Перед Хмельницким встало лицо сенатора Киселя, ответил его словами:
— Да избавит меня Бог от соблазна переносить личные обиды на общее устройство государственных дел. Как ни близка рубаха к телу, я, пан Шемберг, никогда не действовал себя ради во вред государству, почитая это за тяжкий грех. Я показал королевское знамя казакам для того, чтобы поднять в них дух истинного рыцарства. Пан комиссар! Казаки из воинов перерождаются в торгашей, земледельцев, скотоводов. Может быть, я говорил дерзкие слова, но думал о пользе Речи Посполитой. Если казачество совершенно переродится, то вся украинская степь станет легкой добычей татар и турок. Слава богу, в Истамбуле престол занимает больной, глупый человек. Был бы жив султан Мурад, еще неизвестно, кому принадлежала бы нынче богатая земля Украины.
Не давая Шембергу опомниться, Хмельницкий втянул его в беседу об отношениях Турции и Польши, Турции и Крыма, Турции и Персии, Турции и Молдавии.

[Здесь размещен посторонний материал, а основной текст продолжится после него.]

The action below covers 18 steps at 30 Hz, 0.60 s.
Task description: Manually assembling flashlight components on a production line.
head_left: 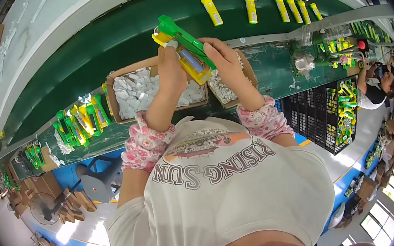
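Observation:
In front of my chest, over the bench, both of my hands hold the parts of one flashlight. My left hand (172, 72) is closed round the yellow casing half (201, 77), its thumb near the head end. A purple-blue cylinder like a battery (192, 61) lies inside that half. The fingers of my right hand (225, 61) grip the green casing half (181, 35), which slants across the yellow one with a gap between them. Below my hands stands a cardboard box of flat white plastic pieces (136, 92), with a smaller box of little pale parts (222, 91) to its right.
Several yellow flashlights (212, 10) lie along the green belt (147, 29) beyond my hands. On the bench to the left is a group of green and yellow casings (82, 119). A black crate (310, 117) stands at the right, near a clamp-like fixture (304, 62) and another person (373, 88).

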### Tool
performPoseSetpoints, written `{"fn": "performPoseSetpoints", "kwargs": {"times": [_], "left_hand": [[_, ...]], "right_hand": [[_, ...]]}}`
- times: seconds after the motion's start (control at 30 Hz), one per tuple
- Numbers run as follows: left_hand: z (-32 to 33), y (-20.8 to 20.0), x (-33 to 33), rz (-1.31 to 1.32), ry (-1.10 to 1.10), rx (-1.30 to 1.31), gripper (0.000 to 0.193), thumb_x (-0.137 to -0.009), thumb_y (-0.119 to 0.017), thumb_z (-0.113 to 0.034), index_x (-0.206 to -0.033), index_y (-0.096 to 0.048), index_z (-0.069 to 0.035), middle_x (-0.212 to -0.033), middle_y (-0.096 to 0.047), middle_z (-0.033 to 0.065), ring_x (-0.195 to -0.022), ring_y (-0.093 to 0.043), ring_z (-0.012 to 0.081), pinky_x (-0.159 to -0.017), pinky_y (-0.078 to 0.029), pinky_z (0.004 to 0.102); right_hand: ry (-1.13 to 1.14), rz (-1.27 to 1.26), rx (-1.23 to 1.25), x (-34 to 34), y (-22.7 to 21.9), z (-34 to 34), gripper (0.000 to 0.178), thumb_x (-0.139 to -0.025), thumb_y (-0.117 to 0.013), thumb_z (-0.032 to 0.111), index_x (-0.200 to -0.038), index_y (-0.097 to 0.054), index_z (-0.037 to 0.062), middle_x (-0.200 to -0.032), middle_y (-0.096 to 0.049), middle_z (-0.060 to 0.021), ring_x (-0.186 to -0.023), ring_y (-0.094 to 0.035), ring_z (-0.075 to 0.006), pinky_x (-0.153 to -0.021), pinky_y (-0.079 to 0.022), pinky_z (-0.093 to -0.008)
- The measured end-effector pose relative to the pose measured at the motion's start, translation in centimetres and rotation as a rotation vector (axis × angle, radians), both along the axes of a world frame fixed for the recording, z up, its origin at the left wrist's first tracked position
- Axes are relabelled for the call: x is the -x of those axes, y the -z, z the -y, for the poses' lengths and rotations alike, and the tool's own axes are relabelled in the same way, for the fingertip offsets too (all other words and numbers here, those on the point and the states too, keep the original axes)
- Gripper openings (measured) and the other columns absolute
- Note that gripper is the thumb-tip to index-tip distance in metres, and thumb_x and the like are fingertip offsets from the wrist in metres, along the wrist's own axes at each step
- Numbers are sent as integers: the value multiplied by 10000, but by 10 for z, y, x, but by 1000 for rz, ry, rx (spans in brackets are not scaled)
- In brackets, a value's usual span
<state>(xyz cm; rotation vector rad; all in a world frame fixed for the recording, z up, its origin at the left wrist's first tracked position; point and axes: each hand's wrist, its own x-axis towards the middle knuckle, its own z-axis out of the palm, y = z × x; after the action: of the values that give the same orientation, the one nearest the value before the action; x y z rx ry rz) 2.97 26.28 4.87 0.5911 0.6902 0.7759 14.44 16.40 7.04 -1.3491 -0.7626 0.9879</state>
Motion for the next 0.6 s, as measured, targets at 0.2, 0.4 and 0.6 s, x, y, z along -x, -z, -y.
{"fn": "performPoseSetpoints", "kwargs": {"times": [0.2, 0.4, 0.6], "left_hand": [[2, -7, -2, 122, -5, -9, 249, -954, -400, -123, -1194, -426, -58, -1104, -533, 96, -1001, -558, 197, -878, -484, 365], [8, -1, -8, 46, -68, 17, 239, -954, -399, -105, -1185, -424, -51, -1101, -533, 92, -985, -554, 186, -852, -482, 342], [10, 4, -11, -181, -100, -103, 222, -947, -445, -124, -1163, -430, -81, -1053, -536, 75, -944, -553, 170, -805, -479, 312]], "right_hand": [[155, 313, -119, 5, -2, 6, 308, -1001, -476, 215, -1182, -586, -8, -1007, -635, -46, -910, -557, -90, -813, -457, -252], [159, 527, -154, 8, 10, 7, 304, -965, -500, 197, -1169, -577, -15, -1011, -628, -174, -887, -626, -290, -802, -487, -350], [152, 809, -152, 18, 11, 11, 375, -940, -539, 221, -1282, -546, 68, -944, -560, -179, -778, -584, -353, -731, -496, -407]]}}
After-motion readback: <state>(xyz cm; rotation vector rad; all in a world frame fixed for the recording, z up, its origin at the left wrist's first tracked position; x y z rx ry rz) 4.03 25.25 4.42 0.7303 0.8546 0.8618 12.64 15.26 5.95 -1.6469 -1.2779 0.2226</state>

Пан Шемберг, закрывая за собой тюремную дверь, чувствовал, что он на стороне Хмельницкого.
Коронный гетман Николай Потоцкий принял комиссара Шемберга четвертого декабря. Слушал историю Хмельницкого, подписывая деловые бумаги. Не отрывая глаз от очередного интендантского отчета о закупке корма для лошадей, сказал:
— На кол его!
— Хмельницкого? — удивился Шемберг.
— Хмельницкого. Он хитер, но я его татарские хитрости, как запах чеснока, за версту чую.
— Для того чтобы совершить казнь, ваша милость, нужен универсал, подписанный вашей милостью. Пан Хмельницкий — шляхтич.